Tadic: Data lives on something: spinning disk (whether portable external or server-dedicated hard drives), data tape, solid state drives, or even optical media. None of this media provides permanent storage. Data will be migrated off one media and stored on another for some time to come. If data is received by an archive on physical media, it must be moved from the original storage device to the archive’s storage platform for processing, preservation, and access. This means that from the point of acquisition an archive will be responsible for a minimum of two storage devices: the original and the current—and of course through future migrations, there will be more. This media will eventually be discarded.

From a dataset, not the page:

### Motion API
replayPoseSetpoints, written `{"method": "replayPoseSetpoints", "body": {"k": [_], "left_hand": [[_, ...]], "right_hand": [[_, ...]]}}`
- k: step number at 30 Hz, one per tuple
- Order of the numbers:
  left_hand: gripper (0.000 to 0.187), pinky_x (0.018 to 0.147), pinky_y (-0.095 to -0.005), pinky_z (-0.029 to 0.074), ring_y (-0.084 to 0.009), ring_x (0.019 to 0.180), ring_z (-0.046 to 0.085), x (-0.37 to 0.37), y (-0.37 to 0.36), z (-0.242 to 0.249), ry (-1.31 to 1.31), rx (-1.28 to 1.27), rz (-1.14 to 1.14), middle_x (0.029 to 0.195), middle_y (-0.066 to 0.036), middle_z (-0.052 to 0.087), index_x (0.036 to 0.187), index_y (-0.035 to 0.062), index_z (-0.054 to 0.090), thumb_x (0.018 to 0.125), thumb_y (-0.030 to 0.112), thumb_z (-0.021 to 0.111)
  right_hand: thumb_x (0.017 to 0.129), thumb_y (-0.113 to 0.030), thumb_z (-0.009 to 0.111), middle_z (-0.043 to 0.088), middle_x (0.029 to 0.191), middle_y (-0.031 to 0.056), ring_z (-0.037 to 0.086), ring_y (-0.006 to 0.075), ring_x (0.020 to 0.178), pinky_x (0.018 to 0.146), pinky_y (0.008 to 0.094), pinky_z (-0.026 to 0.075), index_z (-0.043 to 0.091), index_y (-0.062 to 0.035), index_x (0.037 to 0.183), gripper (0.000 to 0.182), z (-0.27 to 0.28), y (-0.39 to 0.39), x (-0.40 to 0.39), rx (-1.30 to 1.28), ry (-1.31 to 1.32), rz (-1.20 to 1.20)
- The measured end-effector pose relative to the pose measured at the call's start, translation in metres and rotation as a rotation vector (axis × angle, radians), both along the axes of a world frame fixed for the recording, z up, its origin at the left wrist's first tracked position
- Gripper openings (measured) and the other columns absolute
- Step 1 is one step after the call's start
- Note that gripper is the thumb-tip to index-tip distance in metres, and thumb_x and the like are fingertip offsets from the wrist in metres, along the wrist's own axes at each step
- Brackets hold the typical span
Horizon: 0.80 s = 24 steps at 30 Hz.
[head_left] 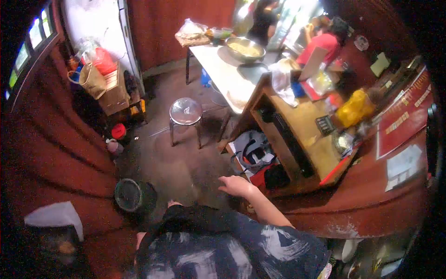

When procuring storage media, purchase devices that use less electricity and where the manufacturer has made an effort to use recyclable materials. Most storage manufacturers have been developing technologies that use less energy for a while. For example, servers are increasingly being built to be more energy efficient. And a few years ago, hard disk manufacturers began releasing hermetically sealed hard disks that contain helium rather than air. Helium is lighter than air so causes less friction on the spinning disks, using 25% less power and also running a bit cooler. Since there is less friction, logically the disks should have longer life, so there’s a longer period between migrating to new media. However, longevity studies haven’t been released yet.

But nothing is perfect: There is also an environmental concern using helium. Helium is a naturally occurring gas with limited supplies. It can’t be synthetically created, yet is a critical component in science, medicine, and technology applications (as well as party balloons). There have already been warnings of an impending helium shortage. Consumer-oriented helium hard drives will be released this year; currently they are only available as enterprise server HDDs. They’re expensive, but can pack 8–10 TB in one disk.

If you’re using data tape, identify a tape manufacturer that uses recycled plastics in the cartridge shell and/or formulates the shell using plastic that is recyclable. For example, Sony has published that it uses recycled plastic in its LTO cartridge shells.

When the storage media is dead, consider the re-use or recycling options. Whether applying “recycling through re-use” or pure destruction and recycling, use a vendor that is eStewards-certified[2] or R2-certified by SERI[3] (Sustainable Electronics Recycling International).

BloggERS: What are a few simple steps archivists can take to mitigate their contribution to environmental degradation?

Tadic: I describe actions in more detail in my presentation, which can be found at In summary, mitigation can be done through policy and technology choices.

Staff actions:

  1. Establish digital appraisal and retention policies. Don’t keep everything, to lower storage and ongoing maintenance requirements.
  2. Digitize selected content at lower resolution
  3. Schedule digital preservation processes to occur less frequently so long as the digital objects are stored on stable media. This decreases energy use.

Technology choices:

  1. Storage medium (spinning disks, digital tape): Store infrequently used and large preservation masters offline on digital tape.
  2. Decrease electricity use by increasing the server room temperature, storing more files offline on tape (see #4), purchasing energy-efficient hardware, set servers to go into inactive mode when not in use, and virtualizing machines.
  3. Consider storage media recycling potential (e.g., tape vs. spinning disk)
  4. Power supply choices: where possible, choose renewable energy sources
  5. “Green” cloud and colocation vendors: If you must use a cloud storage provider or data center, research providers’ green records. Use providers that have made a deliberate effort to decrease their dirty energy use.